O que fazer com a Venezuela tem sido o maior dilema da política externa brasileira
O que fazer com a Venezuela tem sido o maior dilema da política externa brasileira desde que o presidente Michel Temer assumiu o cargo interinamente, em maio do ano passado. A partir da votação do impeachment de Dilma Rousseff pela Câmara dos Deputados, o governo brasileiro tem sido implacavelmente hostilizado pela verborragia do presidente Nicolás Maduro e de sua então chanceler, Delcy Rodríguez, que deixou o cargo recentemente para se candidatar à Assembleia Constituinte.
Quando da votação na Câmara, Maduro chamou de volta seu embaixador em Brasília, Alberto Castellar, que depois acabou retornando. Com a destituição definitiva de Dilma, em 31 de agosto, Maduro retirou Castellar de vez, deixando a representação sem embaixador até hoje. Seguindo a regra da reciprocidade, o Brasil também chamou de volta seu embaixador em Caracas, Ruy Pereira. Paralelamente, o Brasil liderou a decisão de suspensão da Venezuela do Mercosul, por não atender aos princípios democráticos e comerciais do bloco.

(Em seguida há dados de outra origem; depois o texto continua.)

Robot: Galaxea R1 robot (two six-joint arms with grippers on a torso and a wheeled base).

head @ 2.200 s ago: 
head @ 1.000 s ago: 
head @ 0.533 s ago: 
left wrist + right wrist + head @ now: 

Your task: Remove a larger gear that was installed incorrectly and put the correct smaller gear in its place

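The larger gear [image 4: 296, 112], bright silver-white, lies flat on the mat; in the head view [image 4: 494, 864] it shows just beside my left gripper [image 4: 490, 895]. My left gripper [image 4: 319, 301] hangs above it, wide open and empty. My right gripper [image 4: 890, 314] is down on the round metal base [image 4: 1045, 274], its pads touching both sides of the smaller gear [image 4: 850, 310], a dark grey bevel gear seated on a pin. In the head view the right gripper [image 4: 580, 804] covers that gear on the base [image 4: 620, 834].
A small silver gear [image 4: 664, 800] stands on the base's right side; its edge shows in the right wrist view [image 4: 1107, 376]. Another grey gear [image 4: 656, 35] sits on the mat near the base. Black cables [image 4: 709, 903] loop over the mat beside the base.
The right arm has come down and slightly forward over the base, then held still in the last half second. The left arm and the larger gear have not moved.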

Entretanto, um mês depois de Maduro assinar o decreto convocando a eleição da Assembleia Constituinte, considerada espúria pela oposição venezuelana e por boa parte da comunidade internacional, incluindo o próprio Brasil, Pereira reassumiu seu posto em Caracas no dia 5 de julho. Foi uma medida unilateral, já que a embaixada venezuelana em Brasília continua acéfala.
Nomeado por Dilma, Pereira não se entrincheirou no sexto andar do Centro Gerencial Moedano, sede da embaixada brasileira. Ao contrário. Desde que chegou, reuniu-se ao menos três vezes com o vice-chanceler venezuelano para América Latina, Alexander Yánez. E está esperando a oportunidade de se encontrar com o novo chanceler, Jorge Arreaza, nomeado na quarta-feira por Maduro.
Pragmatismo
Diferentemente do que acontecia sob a gestão de José Serra, que batia boca com o governo da Venezuela, devolvendo as acusações de governo antidemocrático, o Itamaraty de Aloysio Nunes Ferreira tem evitado atacar o regime, marcando de forma contida suas posições contra a Assembleia Constituinte e a repressão às manifestações. Esse esforço de não queimar a ponte com a Venezuela tem duas razões interligadas, uma de ordem econômica e outra, política.
Mesmo no caos em que se encontra mergulhada, a Venezuela representa oportunidades de negócios para empresas brasileiras. Há um acordo, por exemplo, proposto no ano passado por sojicultores e empresas de logística de Roraima, de levar soja para a Venezuela e voltar com ureia, atualmente trazida de São Paulo. A soja escoará então pelos portos venezuelanos de águas profundas no Caribe, que recebem navios maiores que em Manaus. O negócio ainda não foi posto em prática em razão do atraso na entrada em operação da usina que produzirá a ureia na Venezuela, o que deve acontecer neste semestre.
O Brasil importa nafta usada na composição do diesel menos poluente e exporta o frango usado nas cestas básicas distribuídas pelo governo venezuelano, além de produtos manufaturados.
Politicamente, o Brasil considera que não se pode pensar na integração da América do Sul sem a Venezuela. Mesmo com a suspensão do país pelo Mercosul, os acordos de livre-comércio continuam valendo. Além disso, o Brasil deseja desempenhar um papel compatível com sua posição de líder regional em uma eventual negociação entre governo e oposição na Venezuela.
As tentativas até agora, envolvendo o Vaticano e a Espanha, fracassaram. Nada disso parece muito intuitivo, no quadro da polarização e ideologização que engolfa todos os debates no Brasil. Mas política externa se faz com o cérebro, não com o fígado.